Work instructions: Report each line of the records below that holds the word "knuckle".

Given records:
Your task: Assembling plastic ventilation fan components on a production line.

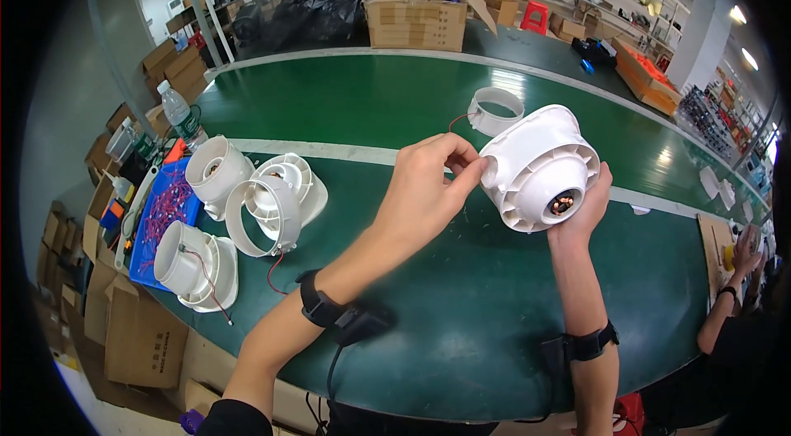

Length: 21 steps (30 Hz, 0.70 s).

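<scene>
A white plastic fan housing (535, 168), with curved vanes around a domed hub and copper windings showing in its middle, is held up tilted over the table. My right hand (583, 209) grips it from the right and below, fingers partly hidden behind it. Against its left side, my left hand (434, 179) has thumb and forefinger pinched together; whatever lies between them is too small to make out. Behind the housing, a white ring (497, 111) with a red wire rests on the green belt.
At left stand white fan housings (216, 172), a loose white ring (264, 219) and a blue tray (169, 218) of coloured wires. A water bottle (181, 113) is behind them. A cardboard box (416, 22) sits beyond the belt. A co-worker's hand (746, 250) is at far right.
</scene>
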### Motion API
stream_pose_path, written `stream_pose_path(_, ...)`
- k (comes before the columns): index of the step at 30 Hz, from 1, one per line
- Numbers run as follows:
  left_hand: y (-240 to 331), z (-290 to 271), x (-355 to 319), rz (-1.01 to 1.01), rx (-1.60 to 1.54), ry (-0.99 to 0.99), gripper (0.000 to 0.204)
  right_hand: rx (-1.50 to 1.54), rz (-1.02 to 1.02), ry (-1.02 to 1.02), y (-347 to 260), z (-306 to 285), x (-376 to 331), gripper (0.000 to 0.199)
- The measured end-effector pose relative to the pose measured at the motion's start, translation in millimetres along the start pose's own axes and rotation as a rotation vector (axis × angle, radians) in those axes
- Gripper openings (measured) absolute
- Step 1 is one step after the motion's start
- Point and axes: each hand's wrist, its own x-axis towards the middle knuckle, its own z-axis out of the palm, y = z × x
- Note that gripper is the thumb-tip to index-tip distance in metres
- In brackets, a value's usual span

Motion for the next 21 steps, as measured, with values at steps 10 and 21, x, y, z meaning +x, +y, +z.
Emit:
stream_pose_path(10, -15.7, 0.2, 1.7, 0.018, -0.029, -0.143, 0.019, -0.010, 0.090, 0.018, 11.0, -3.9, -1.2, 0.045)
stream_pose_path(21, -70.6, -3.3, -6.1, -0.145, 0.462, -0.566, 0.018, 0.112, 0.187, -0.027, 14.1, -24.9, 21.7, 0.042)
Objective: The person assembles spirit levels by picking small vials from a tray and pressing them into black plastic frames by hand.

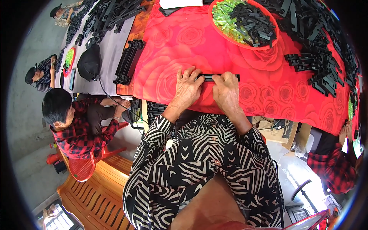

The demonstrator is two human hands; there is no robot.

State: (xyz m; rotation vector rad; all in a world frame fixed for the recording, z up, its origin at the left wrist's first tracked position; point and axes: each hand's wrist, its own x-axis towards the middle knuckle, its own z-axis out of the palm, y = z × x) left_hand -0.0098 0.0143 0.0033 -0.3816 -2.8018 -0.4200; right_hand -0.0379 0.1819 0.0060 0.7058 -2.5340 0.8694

Solved problem:
- Point and axes: each hand's wrist, its own x-axis towards the middle knuckle, its own z-axis out of the palm, y = z × x
State: (xyz m; rotation vector rad; all in a world frame fixed for the recording, z up, its origin at the left wrist's first tracked position; point and axes: each hand's wrist, its own x-axis towards the middle knuckle, its own z-axis out of the palm, y = z × x) left_hand -0.0098 0.0143 0.0033 -0.3816 -2.8018 -0.4200; right_hand -0.0379 0.1819 0.0060 0.7058 -2.5340 0.8694

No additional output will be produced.